▶ Task item: Starting at the line that has "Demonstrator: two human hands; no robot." and stopping after the line that has "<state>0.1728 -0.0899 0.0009", reproduce the listing below exactly; omit everything else.

Data provided START

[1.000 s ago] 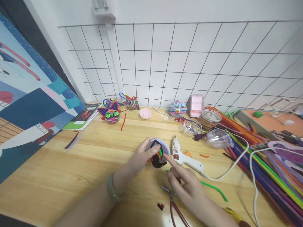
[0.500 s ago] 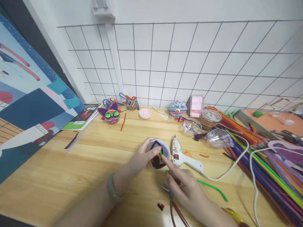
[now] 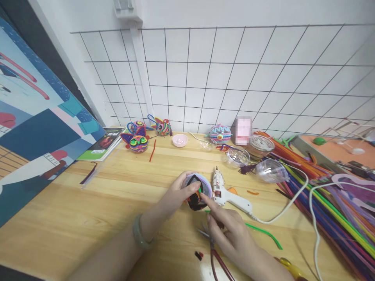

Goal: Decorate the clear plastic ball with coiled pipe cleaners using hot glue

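Observation:
My left hand [image 3: 182, 191] is closed round a small craft ball [image 3: 208, 185] with a pale lilac rim and black and orange pipe-cleaner pieces on its face. My left thumb lies across the top of it. A bit of green pipe cleaner [image 3: 200, 190] shows near the thumb tip. The index finger of my right hand [image 3: 230, 228] presses against the ball beside that green bit. Its other fingers are curled in, with something dark partly hidden among them. Scissors [image 3: 216, 255] lie on the table below my right hand, blades partly apart.
A white hot glue gun [image 3: 230, 197] lies right of the ball, its cord trailing right. Several bundled pipe cleaners [image 3: 319, 222] fill the right side. Decorated balls [image 3: 138, 143], a pink dish [image 3: 179, 140] and clear plastic shells [image 3: 271, 170] stand at the back.
The craft ball has shifted and turned very slightly. Both hands keep nearly the same position, the right index finger still on the ball.

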`<state>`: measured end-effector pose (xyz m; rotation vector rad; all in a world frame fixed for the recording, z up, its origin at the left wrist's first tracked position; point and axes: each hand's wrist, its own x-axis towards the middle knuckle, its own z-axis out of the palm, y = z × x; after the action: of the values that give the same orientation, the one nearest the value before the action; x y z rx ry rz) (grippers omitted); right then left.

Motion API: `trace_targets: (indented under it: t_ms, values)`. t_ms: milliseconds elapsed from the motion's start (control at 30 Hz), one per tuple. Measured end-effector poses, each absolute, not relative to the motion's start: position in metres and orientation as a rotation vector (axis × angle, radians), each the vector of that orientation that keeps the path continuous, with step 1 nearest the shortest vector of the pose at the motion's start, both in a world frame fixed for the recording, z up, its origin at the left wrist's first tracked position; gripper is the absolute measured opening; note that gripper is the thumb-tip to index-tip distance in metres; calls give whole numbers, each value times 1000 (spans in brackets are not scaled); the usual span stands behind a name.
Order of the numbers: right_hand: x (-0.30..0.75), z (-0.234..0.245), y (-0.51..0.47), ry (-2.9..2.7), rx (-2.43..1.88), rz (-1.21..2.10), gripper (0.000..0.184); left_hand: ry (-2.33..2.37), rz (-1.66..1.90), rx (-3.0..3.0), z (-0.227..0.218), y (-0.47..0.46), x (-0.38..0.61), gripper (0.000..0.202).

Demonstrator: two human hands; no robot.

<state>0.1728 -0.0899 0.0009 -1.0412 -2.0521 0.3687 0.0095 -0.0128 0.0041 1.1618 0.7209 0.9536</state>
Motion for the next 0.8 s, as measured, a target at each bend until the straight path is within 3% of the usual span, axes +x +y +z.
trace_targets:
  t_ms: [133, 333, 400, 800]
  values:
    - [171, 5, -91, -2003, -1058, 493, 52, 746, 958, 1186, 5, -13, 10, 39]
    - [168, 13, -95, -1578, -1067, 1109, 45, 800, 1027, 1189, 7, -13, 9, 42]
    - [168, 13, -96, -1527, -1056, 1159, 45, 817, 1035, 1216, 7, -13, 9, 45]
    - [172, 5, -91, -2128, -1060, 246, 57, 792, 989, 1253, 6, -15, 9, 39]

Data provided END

▶ Answer to this problem:
Demonstrator: two human hands; no robot.

<state>0.1728 -0.0899 0.0009 -1.0412 -2.0521 0.3687 0.0095 -0.0128 0.0041 1.1618 0.7209 0.9536</state>

The exercise is done.